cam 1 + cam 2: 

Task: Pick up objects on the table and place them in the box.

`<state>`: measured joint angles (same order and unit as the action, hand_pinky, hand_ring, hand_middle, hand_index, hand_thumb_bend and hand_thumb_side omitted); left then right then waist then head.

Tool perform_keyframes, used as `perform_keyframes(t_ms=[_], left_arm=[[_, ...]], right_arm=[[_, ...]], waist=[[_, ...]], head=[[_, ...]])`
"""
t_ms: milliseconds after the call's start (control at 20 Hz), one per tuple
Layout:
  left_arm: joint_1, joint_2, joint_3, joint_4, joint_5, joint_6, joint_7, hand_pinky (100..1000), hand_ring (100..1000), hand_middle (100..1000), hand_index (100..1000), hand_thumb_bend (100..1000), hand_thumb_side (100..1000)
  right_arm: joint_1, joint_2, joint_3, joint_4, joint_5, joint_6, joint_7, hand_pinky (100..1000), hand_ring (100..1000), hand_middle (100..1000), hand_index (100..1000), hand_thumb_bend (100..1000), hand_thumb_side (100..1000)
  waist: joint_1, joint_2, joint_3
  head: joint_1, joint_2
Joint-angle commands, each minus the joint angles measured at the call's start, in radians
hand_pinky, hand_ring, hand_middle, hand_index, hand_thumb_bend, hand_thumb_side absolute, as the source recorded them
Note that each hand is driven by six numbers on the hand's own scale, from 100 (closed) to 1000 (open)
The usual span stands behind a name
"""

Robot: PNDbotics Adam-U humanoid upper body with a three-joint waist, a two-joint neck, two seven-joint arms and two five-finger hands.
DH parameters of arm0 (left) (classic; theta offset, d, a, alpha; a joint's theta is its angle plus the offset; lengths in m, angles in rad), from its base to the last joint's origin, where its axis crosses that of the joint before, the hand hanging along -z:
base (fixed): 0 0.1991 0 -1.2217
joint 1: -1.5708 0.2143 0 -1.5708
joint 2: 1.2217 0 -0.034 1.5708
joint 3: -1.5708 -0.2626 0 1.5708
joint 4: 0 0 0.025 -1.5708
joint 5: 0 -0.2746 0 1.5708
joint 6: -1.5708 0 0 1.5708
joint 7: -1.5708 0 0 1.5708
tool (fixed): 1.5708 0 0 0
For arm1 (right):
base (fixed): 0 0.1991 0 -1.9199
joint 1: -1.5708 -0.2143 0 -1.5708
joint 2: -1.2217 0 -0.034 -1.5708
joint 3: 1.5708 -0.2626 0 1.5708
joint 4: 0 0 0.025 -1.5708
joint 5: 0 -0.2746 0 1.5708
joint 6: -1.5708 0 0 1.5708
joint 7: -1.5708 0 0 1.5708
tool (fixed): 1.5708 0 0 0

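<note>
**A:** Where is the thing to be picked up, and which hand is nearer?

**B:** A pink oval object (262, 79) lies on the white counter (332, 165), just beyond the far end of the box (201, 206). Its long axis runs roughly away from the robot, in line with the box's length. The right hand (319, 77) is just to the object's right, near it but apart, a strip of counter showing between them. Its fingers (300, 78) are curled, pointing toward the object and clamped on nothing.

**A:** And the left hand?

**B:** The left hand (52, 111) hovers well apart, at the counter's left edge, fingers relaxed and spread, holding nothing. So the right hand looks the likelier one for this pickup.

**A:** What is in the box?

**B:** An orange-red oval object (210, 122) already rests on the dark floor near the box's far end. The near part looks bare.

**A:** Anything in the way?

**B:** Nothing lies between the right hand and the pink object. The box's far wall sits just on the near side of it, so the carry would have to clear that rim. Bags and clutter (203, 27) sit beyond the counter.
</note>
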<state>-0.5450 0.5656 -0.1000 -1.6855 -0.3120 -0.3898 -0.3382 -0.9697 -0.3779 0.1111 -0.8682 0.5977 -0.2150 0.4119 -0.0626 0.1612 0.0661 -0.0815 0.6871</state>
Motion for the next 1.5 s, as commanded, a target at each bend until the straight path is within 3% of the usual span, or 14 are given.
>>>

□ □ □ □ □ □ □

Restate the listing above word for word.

cam 1 + cam 2: 

Task: Pick up objects on the table and place them in the box.

`<state>`: measured joint angles (same order and unit as the action, hand_pinky, hand_ring, hand_middle, hand_index, hand_thumb_bend and hand_thumb_side omitted); left then right then waist then head.

Tool perform_keyframes, used as `perform_keyframes(t_ms=[_], left_arm=[[_, ...]], right_arm=[[_, ...]], waist=[[_, ...]], head=[[_, ...]])`
"""
t_ms: milliseconds after the call's start (control at 20 Hz), one per tuple
Layout:
  left_arm: joint_1, joint_2, joint_3, joint_4, joint_5, joint_6, joint_7, hand_pinky (100..1000), hand_ring (100..1000), hand_middle (100..1000), hand_index (100..1000), hand_thumb_bend (100..1000), hand_thumb_side (100..1000)
  right_arm: joint_1, joint_2, joint_3, joint_4, joint_5, joint_6, joint_7, hand_pinky (100..1000), hand_ring (100..1000), hand_middle (100..1000), hand_index (100..1000), hand_thumb_bend (100..1000), hand_thumb_side (100..1000)
  waist: joint_1, joint_2, joint_3
  head: joint_1, joint_2
Joint-angle commands, each minus the joint angles measured at the call's start, in radians
hand_pinky, hand_ring, hand_middle, hand_index, hand_thumb_bend, hand_thumb_side absolute, as the source recorded them
Note that each hand is driven by six numbers on the hand's own scale, from 100 (closed) to 1000 (open)
The usual span stands behind a name
"""

Robot: PNDbotics Adam-U humanoid upper body with a three-joint waist, a two-joint neck, two seven-joint arms and two five-finger hands.
DH parameters of arm0 (left) (classic; theta offset, d, a, alpha; a joint's theta is its angle plus the offset; lengths in m, angles in rad), from its base to the last joint's origin, where its axis crosses that of the joint before, the hand hanging along -z:
base (fixed): 0 0.1991 0 -1.2217
joint 1: -1.5708 0.2143 0 -1.5708
joint 2: 1.2217 0 -0.034 1.5708
joint 3: -1.5708 -0.2626 0 1.5708
joint 4: 0 0 0.025 -1.5708
joint 5: 0 -0.2746 0 1.5708
joint 6: -1.5708 0 0 1.5708
joint 7: -1.5708 0 0 1.5708
tool (fixed): 1.5708 0 0 0
For arm1 (right):
base (fixed): 0 0.1991 0 -1.9199
joint 1: -1.5708 -0.2143 0 -1.5708
joint 2: -1.2217 0 -0.034 -1.5708
joint 3: 1.5708 -0.2626 0 1.5708
joint 4: 0 0 0.025 -1.5708
joint 5: 0 -0.2746 0 1.5708
joint 6: -1.5708 0 0 1.5708
joint 7: -1.5708 0 0 1.5708
tool (fixed): 1.5708 0 0 0

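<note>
**A:** Where is the thing to be picked up, and which hand is nearer?

**B:** A pink oval object (262, 79) lies on the white counter (332, 165), just beyond the far end of the box (201, 206). Its long axis runs roughly away from the robot, in line with the box's length. The right hand (319, 77) is just to the object's right, near it but apart, a strip of counter showing between them. Its fingers (300, 78) are curled, pointing toward the object and clamped on nothing.

**A:** And the left hand?

**B:** The left hand (52, 111) hovers well apart, at the counter's left edge, fingers relaxed and spread, holding nothing. So the right hand looks the likelier one for this pickup.

**A:** What is in the box?

**B:** An orange-red oval object (210, 122) already rests on the dark floor near the box's far end. The near part looks bare.

**A:** Anything in the way?

**B:** Nothing lies between the right hand and the pink object. The box's far wall sits just on the near side of it, so the carry would have to clear that rim. Bags and clutter (203, 27) sit beyond the counter.
</note>
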<state>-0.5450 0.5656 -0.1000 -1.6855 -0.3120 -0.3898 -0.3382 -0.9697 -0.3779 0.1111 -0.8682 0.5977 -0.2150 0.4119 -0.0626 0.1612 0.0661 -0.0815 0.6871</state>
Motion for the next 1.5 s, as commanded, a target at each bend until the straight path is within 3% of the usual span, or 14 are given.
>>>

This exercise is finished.